DATA SEGMENT:
+ + +
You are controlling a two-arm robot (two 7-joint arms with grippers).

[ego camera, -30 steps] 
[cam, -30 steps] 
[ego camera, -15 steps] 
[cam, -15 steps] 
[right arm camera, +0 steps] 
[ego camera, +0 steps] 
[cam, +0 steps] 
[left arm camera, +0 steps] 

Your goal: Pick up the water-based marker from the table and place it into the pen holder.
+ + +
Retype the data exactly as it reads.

You are controlling a two-arm robot (two 7-joint arms with grippers).

[ego camera, -30 steps] 
[cam, -30 steps] 
[ego camera, -15 steps] 
[cam, -15 steps] 
[right arm camera, +0 steps] 
[ego camera, +0 steps] 
[cam, +0 steps] 
[left arm camera, +0 steps] 

Your goal: Pick up the water-based marker from the table and place it into the pen holder.

Nothing more belongs to the answer.